> EXERCISE AIM: Write the listing out once more, identical to the original but without pictures.
»»
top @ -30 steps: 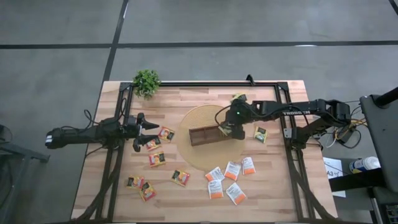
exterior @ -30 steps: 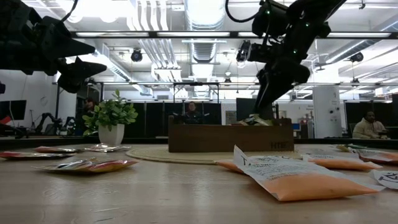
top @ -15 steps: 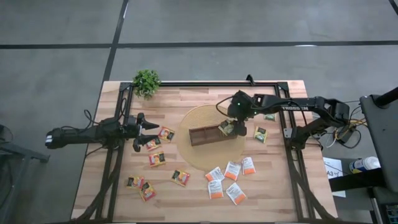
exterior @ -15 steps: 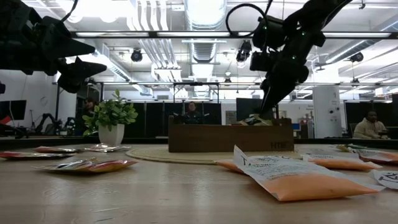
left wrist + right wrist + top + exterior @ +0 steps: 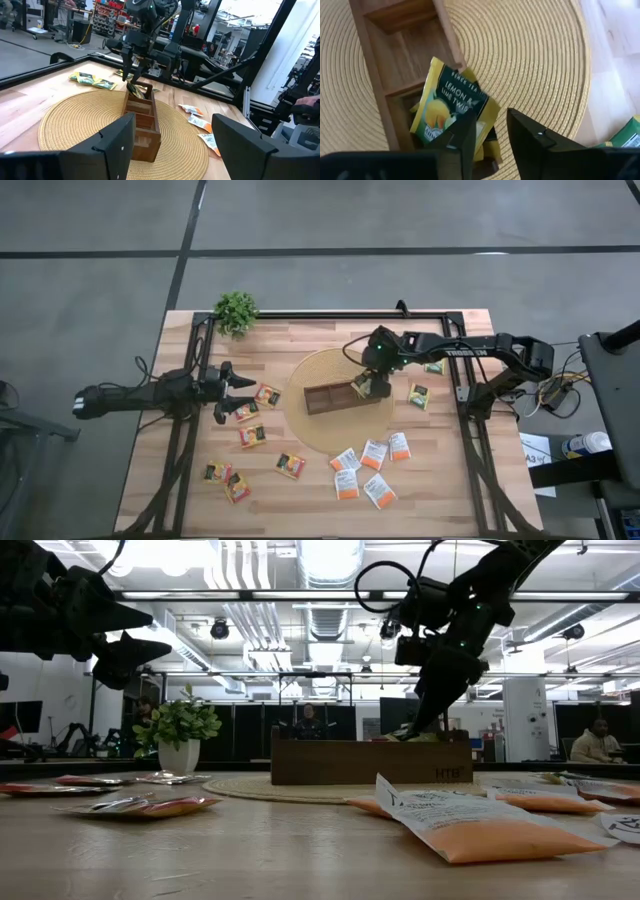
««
> ANSWER:
top @ -30 steps: 
exterior @ -30 steps: 
top @ -15 steps: 
exterior @ -15 steps: 
left wrist + right wrist + top + exterior @ +0 steps: 

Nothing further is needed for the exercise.